*Recorded data*:
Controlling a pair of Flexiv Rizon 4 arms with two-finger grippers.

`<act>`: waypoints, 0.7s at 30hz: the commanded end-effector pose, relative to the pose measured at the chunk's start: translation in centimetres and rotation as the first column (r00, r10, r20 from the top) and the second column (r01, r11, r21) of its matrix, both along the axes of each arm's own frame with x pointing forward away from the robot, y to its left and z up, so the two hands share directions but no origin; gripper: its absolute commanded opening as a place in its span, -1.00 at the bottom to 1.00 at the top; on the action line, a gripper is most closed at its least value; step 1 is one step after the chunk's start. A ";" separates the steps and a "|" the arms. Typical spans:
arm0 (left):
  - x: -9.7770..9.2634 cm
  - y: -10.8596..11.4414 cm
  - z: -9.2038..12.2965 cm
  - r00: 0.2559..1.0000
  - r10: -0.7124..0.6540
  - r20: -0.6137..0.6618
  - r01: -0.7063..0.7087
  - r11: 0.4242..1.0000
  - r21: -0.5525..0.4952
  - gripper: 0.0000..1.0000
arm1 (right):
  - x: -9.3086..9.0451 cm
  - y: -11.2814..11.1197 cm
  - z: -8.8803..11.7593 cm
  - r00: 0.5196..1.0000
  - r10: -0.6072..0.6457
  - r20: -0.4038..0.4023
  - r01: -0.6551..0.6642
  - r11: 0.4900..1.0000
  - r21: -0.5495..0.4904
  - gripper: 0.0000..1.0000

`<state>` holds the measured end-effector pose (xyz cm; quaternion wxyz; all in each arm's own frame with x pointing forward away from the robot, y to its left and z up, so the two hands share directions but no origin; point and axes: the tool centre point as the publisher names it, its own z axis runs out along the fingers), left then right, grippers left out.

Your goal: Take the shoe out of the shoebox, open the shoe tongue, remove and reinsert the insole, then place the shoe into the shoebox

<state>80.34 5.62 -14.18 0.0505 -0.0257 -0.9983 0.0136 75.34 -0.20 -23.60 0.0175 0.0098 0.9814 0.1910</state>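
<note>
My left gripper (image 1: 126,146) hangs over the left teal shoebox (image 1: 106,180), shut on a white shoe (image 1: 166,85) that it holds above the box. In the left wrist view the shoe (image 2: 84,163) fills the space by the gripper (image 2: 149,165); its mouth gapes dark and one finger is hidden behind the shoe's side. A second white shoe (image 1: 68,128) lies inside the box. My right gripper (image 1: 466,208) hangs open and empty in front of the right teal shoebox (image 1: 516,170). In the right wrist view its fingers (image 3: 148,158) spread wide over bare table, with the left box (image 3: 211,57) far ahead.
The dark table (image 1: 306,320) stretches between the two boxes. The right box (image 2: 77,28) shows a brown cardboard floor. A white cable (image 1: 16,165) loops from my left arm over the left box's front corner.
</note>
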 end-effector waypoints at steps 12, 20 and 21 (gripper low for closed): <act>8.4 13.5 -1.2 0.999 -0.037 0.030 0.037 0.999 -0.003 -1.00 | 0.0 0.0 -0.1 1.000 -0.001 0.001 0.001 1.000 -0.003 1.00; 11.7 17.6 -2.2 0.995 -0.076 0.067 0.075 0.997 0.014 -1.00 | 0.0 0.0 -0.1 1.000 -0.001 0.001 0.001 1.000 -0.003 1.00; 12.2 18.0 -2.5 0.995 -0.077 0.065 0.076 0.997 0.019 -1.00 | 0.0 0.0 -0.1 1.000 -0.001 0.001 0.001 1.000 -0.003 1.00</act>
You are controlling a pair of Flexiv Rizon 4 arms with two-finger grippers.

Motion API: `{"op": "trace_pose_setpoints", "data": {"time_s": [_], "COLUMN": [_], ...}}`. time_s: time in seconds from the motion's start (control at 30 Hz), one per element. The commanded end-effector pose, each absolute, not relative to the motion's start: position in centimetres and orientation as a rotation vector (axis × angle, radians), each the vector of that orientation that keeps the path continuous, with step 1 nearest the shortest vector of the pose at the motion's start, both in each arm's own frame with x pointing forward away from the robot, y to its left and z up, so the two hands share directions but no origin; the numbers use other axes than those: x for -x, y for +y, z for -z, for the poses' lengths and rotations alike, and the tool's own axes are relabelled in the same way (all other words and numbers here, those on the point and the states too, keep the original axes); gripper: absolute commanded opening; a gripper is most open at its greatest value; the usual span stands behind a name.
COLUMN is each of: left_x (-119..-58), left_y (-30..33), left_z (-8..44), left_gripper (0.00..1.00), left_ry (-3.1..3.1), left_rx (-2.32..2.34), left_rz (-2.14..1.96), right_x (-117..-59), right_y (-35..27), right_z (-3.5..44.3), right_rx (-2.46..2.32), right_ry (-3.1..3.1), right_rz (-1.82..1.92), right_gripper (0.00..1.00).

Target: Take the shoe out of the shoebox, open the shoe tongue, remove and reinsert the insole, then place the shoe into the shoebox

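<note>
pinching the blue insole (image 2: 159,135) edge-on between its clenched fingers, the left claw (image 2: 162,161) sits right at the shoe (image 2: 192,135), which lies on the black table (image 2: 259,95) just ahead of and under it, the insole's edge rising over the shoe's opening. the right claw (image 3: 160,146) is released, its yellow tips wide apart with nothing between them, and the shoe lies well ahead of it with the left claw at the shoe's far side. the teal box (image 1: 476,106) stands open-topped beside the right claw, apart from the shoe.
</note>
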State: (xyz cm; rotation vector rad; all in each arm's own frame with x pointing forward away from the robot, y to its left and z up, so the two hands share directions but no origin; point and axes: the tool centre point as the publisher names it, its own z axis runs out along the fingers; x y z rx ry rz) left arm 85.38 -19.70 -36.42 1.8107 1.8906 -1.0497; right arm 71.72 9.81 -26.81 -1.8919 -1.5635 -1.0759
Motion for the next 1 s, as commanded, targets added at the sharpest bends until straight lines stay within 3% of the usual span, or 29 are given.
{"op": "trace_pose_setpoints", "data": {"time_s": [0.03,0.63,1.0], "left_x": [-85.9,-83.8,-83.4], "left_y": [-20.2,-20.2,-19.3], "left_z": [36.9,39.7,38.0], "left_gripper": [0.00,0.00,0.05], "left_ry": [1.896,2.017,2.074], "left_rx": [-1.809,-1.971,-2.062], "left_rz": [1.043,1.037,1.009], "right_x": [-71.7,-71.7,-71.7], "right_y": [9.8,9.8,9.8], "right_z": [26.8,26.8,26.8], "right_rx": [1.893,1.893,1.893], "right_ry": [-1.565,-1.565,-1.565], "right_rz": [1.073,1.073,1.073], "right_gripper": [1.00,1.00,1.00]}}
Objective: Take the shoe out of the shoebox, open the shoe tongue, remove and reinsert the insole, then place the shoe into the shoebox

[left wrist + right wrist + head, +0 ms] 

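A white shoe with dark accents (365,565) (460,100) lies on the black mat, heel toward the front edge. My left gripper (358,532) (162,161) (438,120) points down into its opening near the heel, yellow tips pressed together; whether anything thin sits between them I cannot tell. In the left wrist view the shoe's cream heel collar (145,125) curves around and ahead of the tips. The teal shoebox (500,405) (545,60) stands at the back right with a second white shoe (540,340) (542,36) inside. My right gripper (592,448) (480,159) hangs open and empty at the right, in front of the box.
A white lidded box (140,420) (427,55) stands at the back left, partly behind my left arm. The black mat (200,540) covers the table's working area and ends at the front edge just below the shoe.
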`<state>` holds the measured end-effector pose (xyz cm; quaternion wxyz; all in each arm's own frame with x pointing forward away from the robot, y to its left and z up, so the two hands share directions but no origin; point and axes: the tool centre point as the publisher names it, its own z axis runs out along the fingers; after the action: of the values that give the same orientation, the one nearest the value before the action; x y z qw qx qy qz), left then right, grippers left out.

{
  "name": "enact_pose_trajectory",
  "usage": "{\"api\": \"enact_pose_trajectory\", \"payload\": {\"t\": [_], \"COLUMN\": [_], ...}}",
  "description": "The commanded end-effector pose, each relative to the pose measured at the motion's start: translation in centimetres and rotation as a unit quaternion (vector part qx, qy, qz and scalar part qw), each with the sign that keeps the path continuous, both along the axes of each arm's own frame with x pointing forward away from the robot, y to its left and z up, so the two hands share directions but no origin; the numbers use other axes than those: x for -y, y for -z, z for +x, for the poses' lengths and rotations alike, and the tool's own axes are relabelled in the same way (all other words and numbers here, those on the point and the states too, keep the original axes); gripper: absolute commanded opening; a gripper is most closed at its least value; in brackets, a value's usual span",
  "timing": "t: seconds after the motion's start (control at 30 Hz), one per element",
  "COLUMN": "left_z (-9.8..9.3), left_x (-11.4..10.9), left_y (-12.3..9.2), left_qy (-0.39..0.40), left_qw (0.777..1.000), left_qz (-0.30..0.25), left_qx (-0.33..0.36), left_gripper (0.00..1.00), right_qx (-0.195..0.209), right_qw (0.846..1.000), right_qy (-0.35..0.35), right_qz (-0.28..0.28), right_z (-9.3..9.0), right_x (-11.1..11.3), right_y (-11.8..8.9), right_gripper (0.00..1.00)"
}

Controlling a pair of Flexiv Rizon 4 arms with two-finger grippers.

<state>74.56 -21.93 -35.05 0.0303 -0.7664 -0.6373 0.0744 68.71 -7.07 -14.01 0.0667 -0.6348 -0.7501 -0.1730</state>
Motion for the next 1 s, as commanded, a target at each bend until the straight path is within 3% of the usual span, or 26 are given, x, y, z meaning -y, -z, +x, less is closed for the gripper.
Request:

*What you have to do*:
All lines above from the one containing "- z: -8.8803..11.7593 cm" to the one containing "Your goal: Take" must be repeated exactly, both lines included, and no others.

*Answer section*:
  - z: -8.8803..11.7593 cm
  - r00: 0.5196..1.0000
  - r10: -0.6072..0.6457
  - r20: -0.4038..0.4023
  - r01: -0.6551..0.6642
  - r11: 0.4900..1.0000
  - r21: -0.5495..0.4904
  - gripper: 0.0000..1.0000

`<state>` holds the measured end-effector pose (xyz cm; quaternion wxyz; all in each arm's own frame with x pointing forward away from the robot, y to its left and z up, so the two hands share directions but no origin; point and axes: the tool centre point as the publisher names it, its own z axis runs out along the fingers), left then right, grippers left out.

Your goal: Take the shoe out of the shoebox, open the shoe tongue, remove and reinsert the insole, then place the shoe into the shoebox

What the answer needed to say has been said.